WHAT NEEDS TO BE DONE:
An exact copy of every entry is needed, with the images left out.

##### STUDY MATERIAL #####

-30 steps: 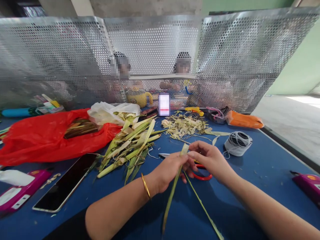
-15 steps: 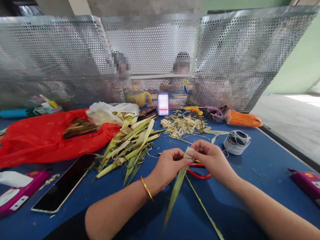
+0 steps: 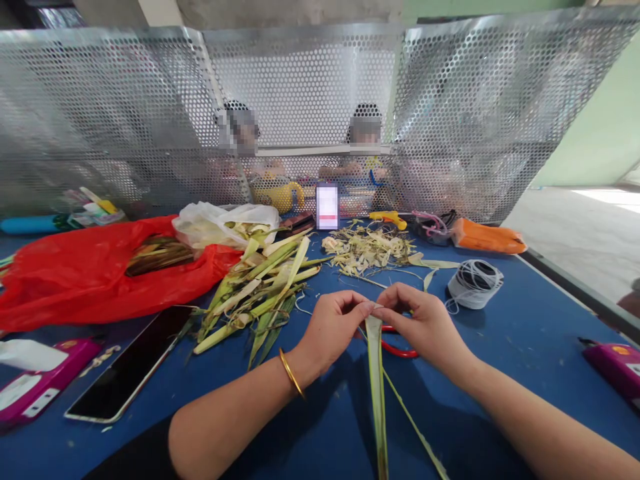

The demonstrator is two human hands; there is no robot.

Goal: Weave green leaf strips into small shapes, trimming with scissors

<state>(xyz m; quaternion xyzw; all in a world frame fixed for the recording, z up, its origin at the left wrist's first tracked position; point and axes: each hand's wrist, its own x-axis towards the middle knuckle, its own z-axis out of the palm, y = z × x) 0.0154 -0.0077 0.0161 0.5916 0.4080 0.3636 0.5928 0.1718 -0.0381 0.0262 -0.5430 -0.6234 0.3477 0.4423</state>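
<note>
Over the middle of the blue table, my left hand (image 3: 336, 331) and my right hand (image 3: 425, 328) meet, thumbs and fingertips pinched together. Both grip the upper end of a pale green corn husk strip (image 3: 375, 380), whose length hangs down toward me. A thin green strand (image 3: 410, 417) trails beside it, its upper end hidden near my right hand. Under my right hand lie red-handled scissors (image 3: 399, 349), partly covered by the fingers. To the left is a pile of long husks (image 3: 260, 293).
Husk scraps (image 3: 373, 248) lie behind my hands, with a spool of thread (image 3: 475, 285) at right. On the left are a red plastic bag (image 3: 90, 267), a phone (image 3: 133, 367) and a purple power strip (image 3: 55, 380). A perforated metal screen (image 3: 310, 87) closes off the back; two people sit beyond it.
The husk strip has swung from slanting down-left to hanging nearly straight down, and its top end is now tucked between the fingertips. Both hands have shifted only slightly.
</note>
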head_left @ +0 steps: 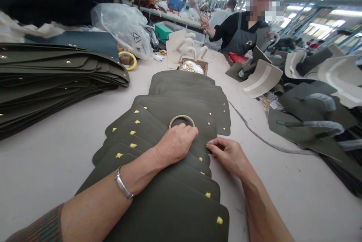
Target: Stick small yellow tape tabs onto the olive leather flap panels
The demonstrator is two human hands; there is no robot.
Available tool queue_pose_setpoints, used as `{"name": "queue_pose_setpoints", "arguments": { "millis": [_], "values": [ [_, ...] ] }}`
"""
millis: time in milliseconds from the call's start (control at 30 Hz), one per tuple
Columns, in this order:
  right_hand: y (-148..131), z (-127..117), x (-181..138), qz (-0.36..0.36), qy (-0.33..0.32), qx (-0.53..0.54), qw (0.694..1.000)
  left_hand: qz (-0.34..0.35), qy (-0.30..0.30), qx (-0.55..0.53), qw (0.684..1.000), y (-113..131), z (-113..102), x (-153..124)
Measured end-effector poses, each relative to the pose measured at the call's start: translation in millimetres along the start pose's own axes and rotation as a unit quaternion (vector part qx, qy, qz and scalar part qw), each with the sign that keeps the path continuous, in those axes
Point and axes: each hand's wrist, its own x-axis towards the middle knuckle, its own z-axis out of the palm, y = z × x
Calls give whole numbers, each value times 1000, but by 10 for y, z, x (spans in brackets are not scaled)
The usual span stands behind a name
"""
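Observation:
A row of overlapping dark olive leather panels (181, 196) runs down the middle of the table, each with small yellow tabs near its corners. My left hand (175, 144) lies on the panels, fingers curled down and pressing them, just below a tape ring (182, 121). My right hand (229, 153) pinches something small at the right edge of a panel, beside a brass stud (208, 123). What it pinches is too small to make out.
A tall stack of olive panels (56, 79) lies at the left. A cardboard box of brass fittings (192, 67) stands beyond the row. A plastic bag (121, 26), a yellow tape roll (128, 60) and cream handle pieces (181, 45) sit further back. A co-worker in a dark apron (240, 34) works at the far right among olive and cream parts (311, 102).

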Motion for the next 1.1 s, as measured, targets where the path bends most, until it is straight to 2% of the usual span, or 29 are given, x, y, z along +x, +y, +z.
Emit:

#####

SOLUTION TO THIS PROBLEM:
-30 steps: 
-15 steps: 
+0 steps: 

The demonstrator is two human hands; there is no robot.

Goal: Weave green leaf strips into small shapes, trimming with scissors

<state>(xyz m; quaternion xyzw; all in a world frame fixed for the recording, z up, its origin at the left wrist's first tracked position; point and axes: each hand's wrist, its own x-axis towards the middle knuckle, its own z-axis out of the palm, y = z × x) 0.0154 -0.0077 0.0161 0.5916 0.4080 0.3636 0.5928 0.1718 -0.0381 0.0262 -0.5430 -0.6234 0.3477 0.4423</state>
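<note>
Over the middle of the blue table, my left hand (image 3: 336, 331) and my right hand (image 3: 425, 328) meet, thumbs and fingertips pinched together. Both grip the upper end of a pale green corn husk strip (image 3: 375, 380), whose length hangs down toward me. A thin green strand (image 3: 410, 417) trails beside it, its upper end hidden near my right hand. Under my right hand lie red-handled scissors (image 3: 399, 349), partly covered by the fingers. To the left is a pile of long husks (image 3: 260, 293).
Husk scraps (image 3: 373, 248) lie behind my hands, with a spool of thread (image 3: 475, 285) at right. On the left are a red plastic bag (image 3: 90, 267), a phone (image 3: 133, 367) and a purple power strip (image 3: 55, 380). A perforated metal screen (image 3: 310, 87) closes off the back; two people sit beyond it.
The husk strip has swung from slanting down-left to hanging nearly straight down, and its top end is now tucked between the fingertips. Both hands have shifted only slightly.
</note>
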head_left @ +0 steps: 
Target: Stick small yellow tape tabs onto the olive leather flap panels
The demonstrator is two human hands; there is no robot.
Available tool queue_pose_setpoints, used as `{"name": "queue_pose_setpoints", "arguments": { "millis": [_], "values": [ [_, ...] ] }}`
"""
millis: time in milliseconds from the call's start (control at 30 Hz), one per tuple
Columns, in this order:
  right_hand: y (-148..131), z (-127..117), x (-181..138), qz (-0.36..0.36), qy (-0.33..0.32), qx (-0.53..0.54), qw (0.694..1.000)
  left_hand: qz (-0.34..0.35), qy (-0.30..0.30), qx (-0.55..0.53), qw (0.684..1.000), y (-113..131), z (-113..102), x (-153..124)
Measured end-effector poses, each relative to the pose measured at the call's start: translation in millimetres along the start pose's own axes and rotation as a unit quaternion (vector part qx, qy, qz and scalar part qw), each with the sign that keeps the path continuous, in those axes
Point and axes: each hand's wrist, its own x-axis towards the middle knuckle, its own z-axis out of the palm, y = z × x
Calls give whole numbers, each value times 1000, but by 10 for y, z, x (spans in brackets are not scaled)
The usual span stands behind a name
"""
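Observation:
A row of overlapping dark olive leather panels (181, 196) runs down the middle of the table, each with small yellow tabs near its corners. My left hand (175, 144) lies on the panels, fingers curled down and pressing them, just below a tape ring (182, 121). My right hand (229, 153) pinches something small at the right edge of a panel, beside a brass stud (208, 123). What it pinches is too small to make out.
A tall stack of olive panels (56, 79) lies at the left. A cardboard box of brass fittings (192, 67) stands beyond the row. A plastic bag (121, 26), a yellow tape roll (128, 60) and cream handle pieces (181, 45) sit further back. A co-worker in a dark apron (240, 34) works at the far right among olive and cream parts (311, 102).
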
Motion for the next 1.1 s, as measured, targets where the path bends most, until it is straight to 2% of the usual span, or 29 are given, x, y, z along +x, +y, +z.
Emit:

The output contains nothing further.